Neal laughed. “I guessed about that last one,” he said knowingly.

Eventually they realized that everybody else had left the baths and clambered out, joking with each other.

It was nice, Bones thought, to have somebody to be comfortable with here. He smiled at Neal, and Neal smiled back.

x

Throughout both days, Bones had called periodically to the Enterprise on his communicator, and had received no answer. He was worried, but he had shoved most of that worry to the very back of his mind and tossed the sights and sounds of Corus on top of it. But that night, after another pleasant interrogation session with the king and his closest advisors, Bones panicked.

Neal, again, was in his room, having dinner with him, and was just feeling the need to calm him down when there was a quiet knock at Bones’s door.

“Come in,” said Bones shakily, putting down his fork.

Alanna entered the room. She was pale and there were dark circles under her eyes. Bones remembered that she had not been with him, Jon, Thayet, and Numair that evening. “Excuse me, Sir McCoy,” she said, sounding exhausted. “Neal, I need your help. Kalasin’s gotten worse.”

“Oh no,” said Neal, leaping out of his seat and scrambling around for his things. “Yes, of course, sir.”
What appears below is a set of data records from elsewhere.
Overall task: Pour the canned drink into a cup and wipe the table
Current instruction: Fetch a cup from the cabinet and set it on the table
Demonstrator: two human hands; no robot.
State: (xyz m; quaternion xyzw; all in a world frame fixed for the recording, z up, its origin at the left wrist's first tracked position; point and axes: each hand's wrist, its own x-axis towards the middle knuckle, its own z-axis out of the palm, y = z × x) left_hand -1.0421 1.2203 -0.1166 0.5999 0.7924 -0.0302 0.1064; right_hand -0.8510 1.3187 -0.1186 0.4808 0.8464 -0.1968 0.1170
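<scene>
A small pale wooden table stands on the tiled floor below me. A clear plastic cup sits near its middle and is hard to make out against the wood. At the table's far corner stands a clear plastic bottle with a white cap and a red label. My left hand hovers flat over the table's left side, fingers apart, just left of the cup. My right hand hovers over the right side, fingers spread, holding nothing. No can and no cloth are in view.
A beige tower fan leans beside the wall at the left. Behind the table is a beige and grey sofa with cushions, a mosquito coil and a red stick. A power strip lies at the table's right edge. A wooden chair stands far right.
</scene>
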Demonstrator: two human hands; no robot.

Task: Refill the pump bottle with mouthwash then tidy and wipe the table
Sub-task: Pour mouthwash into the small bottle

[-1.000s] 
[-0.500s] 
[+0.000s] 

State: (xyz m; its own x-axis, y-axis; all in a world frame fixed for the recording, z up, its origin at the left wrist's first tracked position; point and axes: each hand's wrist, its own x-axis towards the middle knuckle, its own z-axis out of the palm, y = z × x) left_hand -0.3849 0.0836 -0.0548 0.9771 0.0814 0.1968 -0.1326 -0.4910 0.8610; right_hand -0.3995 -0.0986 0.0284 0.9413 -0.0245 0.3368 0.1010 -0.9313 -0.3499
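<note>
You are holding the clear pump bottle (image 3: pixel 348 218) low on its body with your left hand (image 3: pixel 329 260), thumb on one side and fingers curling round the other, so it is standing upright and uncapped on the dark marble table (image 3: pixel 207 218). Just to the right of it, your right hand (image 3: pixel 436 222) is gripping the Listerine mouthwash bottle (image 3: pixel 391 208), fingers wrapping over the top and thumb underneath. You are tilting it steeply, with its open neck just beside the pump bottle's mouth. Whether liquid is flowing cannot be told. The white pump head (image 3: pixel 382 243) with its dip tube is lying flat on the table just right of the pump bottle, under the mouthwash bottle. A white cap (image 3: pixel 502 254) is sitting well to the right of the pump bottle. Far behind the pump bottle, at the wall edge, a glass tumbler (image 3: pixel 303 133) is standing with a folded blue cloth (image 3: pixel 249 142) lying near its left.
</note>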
“Would you—or would Jon—mind if I came along?” said Bones haltingly, standing as well. The fact was, he needed something to do so that he wouldn’t worry. 

Alanna was silent for a moment. “I don’t think—” she started to say.

“He should come,” said Neal unexpectedly. “He could help. Couldn’t you, Sir McCoy?” There was a spark of confidence in his eyes that warmed Bones.

“It depends,” said Bones, standing up and immediately feeling much better about things, now that he had something to do. “What are the girl’s symptoms?”

Alanna told Bones about Kalasin’s sickness as they walked down the corridor. Bones thought the ailment sounded like a simple bacterial infection. Kalasin’s chest was hurting her very, very badly; her shoulders and clavicles were reddish, painful, and swollen.

“Why can’t you get rid of the infection?” Bones asked Alanna. “I thought your magic could cure just about anythin’.”

“Kally’s condition is different from anything else I have encountered,” said Alanna shortly. “My fire does not burn it out, and my prayers to the Goddess have not been answered.” She looked hollow and sad. “Neal, I hate to ask you to help with this, but I have started to accidentally draw on my life force. The sickness is draining.”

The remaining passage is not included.